К счастью, при наступлении ночи мы привязали себя к остаткам ворота и лежали на палубе плашмя. Эта предосторожность спасла нас от гибели. Отдышавшись, я окликнул товарищей. Мне ответил только Август словами: «Все кончено, да помилует Бог наши души». Мало-помалу оправились остальные двое и советовали нам не терять присутствия духа, так как еще оставалась надежда: груз был такого рода, что корабль не мог утонуть, а к утру буря, скорее всего, должна стихнуть. Эти слова вдохнули в нас новую жизнь. Странно, хотя я очень хорошо понимал, что корабль, нагруженный пустыми бочками из-под сала, не может утонуть, но совершенно упустил это из виду и ожидал с минуты на минуту, что мы пойдем ко дну. Ободрившись, я пользовался каждой удобной минутой, чтобы прикрепить себя получше к брашпилю, и вскоре заметил, что мои товарищи заняты тем же самым. Ночь была чернее тюрьмы, а страшный вой, грохот и рев бушевавшего моря не поддается никакому описанию. Наша палуба находилась на одном уровне с морем, точнее, мы были окружены грядой пены, которая то и дело заливала нас. Без всякого преувеличения, наши головы оставались над водой разве одну секунду из трех. Хотя мы лежали бок о бок, но не могли видеть друг друга, так же, как и сам бриг, на котором нас так страшно качало. По временам мы окликали друг друга, стараясь поддержать надежду и ободрить того, кто падал духом. Август с его израненной рукой был предметом нашего общего беспокойства; он, понятно, не мог привязать себя достаточно крепко, и мы каждую минуту ожидали, что его снесет за борт, а помочь ему решительно не могли. К счастью, его положение было не так опасно, как наше: тело его защищалось обломком брашпиля, значительно ослаблявшим силу валов. Не попади он на это место (совершенно случайно), ему, конечно, несдобровать бы до утра. Положение корабля вообще благоприятствовало нам. Как я уже говорил, он сильно накренился на левый борт, так что палуба почти до половины находилась в воде. При таком положении брига волны, ударявшие в правый борт, разбивались, не достигая нас, а поднимавшиеся слева не могли причинить нам особенного вреда вследствие нашего положения.

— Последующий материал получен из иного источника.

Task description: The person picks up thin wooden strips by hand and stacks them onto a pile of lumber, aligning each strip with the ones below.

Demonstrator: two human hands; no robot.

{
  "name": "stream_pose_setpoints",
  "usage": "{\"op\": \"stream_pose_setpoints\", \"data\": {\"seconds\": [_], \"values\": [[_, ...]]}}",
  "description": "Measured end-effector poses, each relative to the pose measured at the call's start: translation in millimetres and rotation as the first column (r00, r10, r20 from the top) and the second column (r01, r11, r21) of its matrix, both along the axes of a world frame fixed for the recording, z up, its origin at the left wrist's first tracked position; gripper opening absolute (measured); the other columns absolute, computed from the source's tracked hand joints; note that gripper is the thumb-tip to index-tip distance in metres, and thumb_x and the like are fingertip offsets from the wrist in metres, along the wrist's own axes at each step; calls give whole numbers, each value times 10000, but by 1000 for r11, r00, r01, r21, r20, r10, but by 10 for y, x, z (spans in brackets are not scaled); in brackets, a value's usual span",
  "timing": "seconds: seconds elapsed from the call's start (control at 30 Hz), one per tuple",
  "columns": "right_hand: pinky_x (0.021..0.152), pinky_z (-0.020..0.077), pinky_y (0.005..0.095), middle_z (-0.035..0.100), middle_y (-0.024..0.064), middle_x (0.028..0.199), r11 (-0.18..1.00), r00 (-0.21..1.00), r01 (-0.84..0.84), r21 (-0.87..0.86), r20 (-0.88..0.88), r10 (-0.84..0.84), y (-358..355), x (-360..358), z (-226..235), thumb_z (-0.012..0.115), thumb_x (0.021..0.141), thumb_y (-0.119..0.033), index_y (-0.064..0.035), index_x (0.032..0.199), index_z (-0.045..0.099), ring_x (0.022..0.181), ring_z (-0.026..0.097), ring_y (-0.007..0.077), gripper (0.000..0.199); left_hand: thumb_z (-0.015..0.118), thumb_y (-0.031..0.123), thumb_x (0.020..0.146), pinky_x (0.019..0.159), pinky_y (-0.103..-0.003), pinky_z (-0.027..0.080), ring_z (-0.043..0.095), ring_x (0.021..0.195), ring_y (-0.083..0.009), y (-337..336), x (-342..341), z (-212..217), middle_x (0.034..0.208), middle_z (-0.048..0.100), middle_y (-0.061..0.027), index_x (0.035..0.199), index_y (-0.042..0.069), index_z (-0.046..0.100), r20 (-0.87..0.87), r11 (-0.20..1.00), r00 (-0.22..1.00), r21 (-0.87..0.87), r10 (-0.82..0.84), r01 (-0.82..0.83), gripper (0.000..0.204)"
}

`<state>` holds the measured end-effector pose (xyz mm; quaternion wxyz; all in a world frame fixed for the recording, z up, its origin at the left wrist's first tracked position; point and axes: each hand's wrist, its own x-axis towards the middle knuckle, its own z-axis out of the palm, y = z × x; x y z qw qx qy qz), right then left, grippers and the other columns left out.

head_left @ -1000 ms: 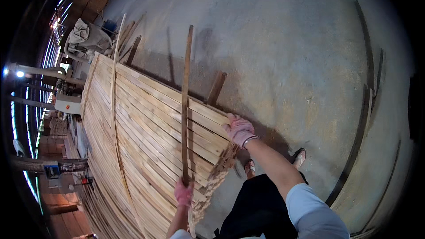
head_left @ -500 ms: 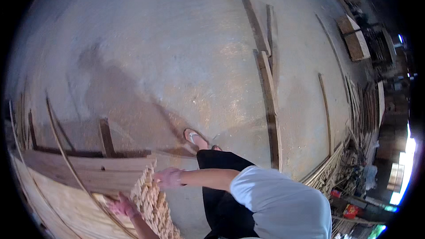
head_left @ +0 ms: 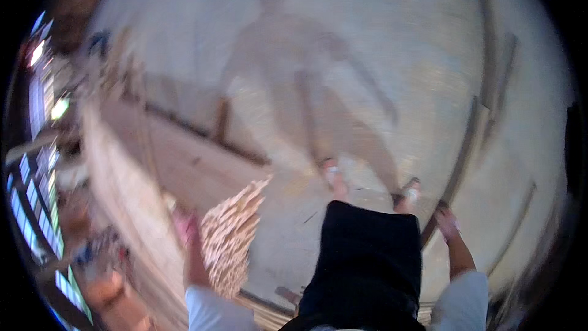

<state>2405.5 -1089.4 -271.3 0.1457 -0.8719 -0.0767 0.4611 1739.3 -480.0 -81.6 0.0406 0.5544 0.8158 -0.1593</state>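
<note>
A tall stack of wooden planks (head_left: 165, 141) stands at my left, its jagged cut ends (head_left: 236, 233) turned towards me. My left hand (head_left: 187, 227) is at the upper edge of this stack, close to the cut ends. Motion smears its fingers, and a small pale patch (head_left: 169, 200) shows just beyond them; whether it is held cannot be made out. Out to my right side, apart from the stack, my right hand (head_left: 449, 224) hangs low over the floor with its fingers loosely stretched and nothing visible in them.
Long wooden strips (head_left: 462, 159) lie across the concrete floor (head_left: 392, 61) on the right. A short wooden post (head_left: 222, 119) stands against the stack's far side. Blurred clutter and bright window openings (head_left: 37, 208) fill the left rim.
My view has turned left, so the stack appears more upright in it. My right hand has left the cut ends and swung out to my right; my left hand remains at the stack.
</note>
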Motion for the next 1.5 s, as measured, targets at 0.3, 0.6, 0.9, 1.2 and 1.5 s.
{"op": "stream_pose_setpoints", "data": {"seconds": [0.3, 0.6, 0.9, 1.2, 1.5], "values": [[544, 451, 288, 605, 24, 745, 979, 921, 170, -117, -335, -200, -494, -24, -491, 628, 932, -334, -67, 1045, 674, 653, 558, 112, 293, 737, 471, 805, 1165, -409, 319, 321, 1448, -374, -262, 975, 146, 1605, 252, -202, 1559, 176, 288, -186, 1000, 983, 15, 10, -7, 927], [615, 470, 353, 603, 79, 757, 993, 992, -44, -114, -121, 30, 523, -317, 297, 576, 948, -314, -41, 927, 642, 702, 597, 201, 281, 738, 535, 798, 1155, -420, 311, 412, 1372, -357, -270, 508, 233, 1489, 431, -251, 1453, -41, 415, 105, 991, 986, 30, -132, 130, 930], [959, 498, 400, 697, 153, 1160, 958, 987, 53, -283, -132, -93, -377, 911, 174, 560, 901, -442, -134, 1161, 697, 1100, 650, 335, 426, 569, 418, 966, 936, -459, 477, 587, 1140, -356, -1869, 1351, 35, 1263, 588, -205, 1375, 29, 502, -71, 954, 963, 139, -258, 266, 569], [1032, 460, 430, 644, 195, 1260, 842, 881, 460, -281, 28, -472, -1601, 2486, -782, 544, 883, -433, -108, 1257, 650, 1212, 591, 359, 506, 525, 352, 978, 803, -471, 463, 623, 967, -358, -4130, 4425, -594, 1012, 676, -147, 1173, 0, 642, 358, 577, 874, -657, -328, 486, 420], [1046, 446, 456, 542, 250, 1372, 771, 832, 545, -329, 94, -547, -1637, 3787, -2531, 676, 792, -585, -94, 1518, 291, 1263, 543, 391, 958, 807, 344, 778, 1096, -439, 385, 454, 1311, -422, -4764, 7812, -1719, 1412, 457, -274, 1475, 8, 344, 634, 393, 696, -577, -337, 716, 902]]}}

В таком отчаянном состоянии мы дожидались рассвета, который только еще яснее обнаружил перед нами окружавшие нас ужасы. Бриг превратился в простое бревно, носившееся туда и сюда по прихоти волн; ветер усиливался, превратившись в настоящий ураган, и для нас не оставалось, по-видимому, никакой надежды на спасение. Несколько часов мы пролежали молча, с минуты на минуту ожидая, что веревки, привязывавшие нас к брашпилю, лопнут или остатки самого брашпиля будут смыты за борт, или какой-нибудь из гигантских валов, вздымавшихся вокруг нас и над нами, окунет корпус брига так глубоко, что мы захлебнемся, прежде чем вынырнем. Но милосердием Божьим мы избавились от такой участи, а около полудня выглянуло и пригрело нас благодатное солнце. Вскоре ветер значительно ослабел, и Август, заговорив в первый раз со вчерашнего вечера, спросил у Петерса, лежавшего рядом с ним, надеется ли он на спасение. Метис не отвечал, и мы подумали было, что он захлебнулся; однако спустя некоторое время он заговорил к великой нашей радости, хотя очень слабым голосом, жалуясь на нестерпимую боль от веревок, которые врезались ему в живот. Он уверял, что если не разрежет их, то умрет, так как не в силах выносить более эту муку. Помочь ему не было возможности, пока волны перекатывались через палубу. Мы уговаривали его потерпеть. Он отвечал, что скоро будет поздно; что он умрет прежде, чем мы успеем помочь ему; а затем, постонав несколько минут, умолк, из чего мы заключили, что он умер. К вечеру море стихло настолько, что валы набегали на судно приблизительно каждые пять минут, не чаще; ветер утих, хотя все еще давал себя чувствовать. Я не слышал моих товарищей в течение нескольких часов и теперь окликнул Августа. Он отвечал, но очень невнятно, так что я не мог разобрать его слов. Я обратился к Петерсу и Паркеру, но ни тот, ни другой не ответили.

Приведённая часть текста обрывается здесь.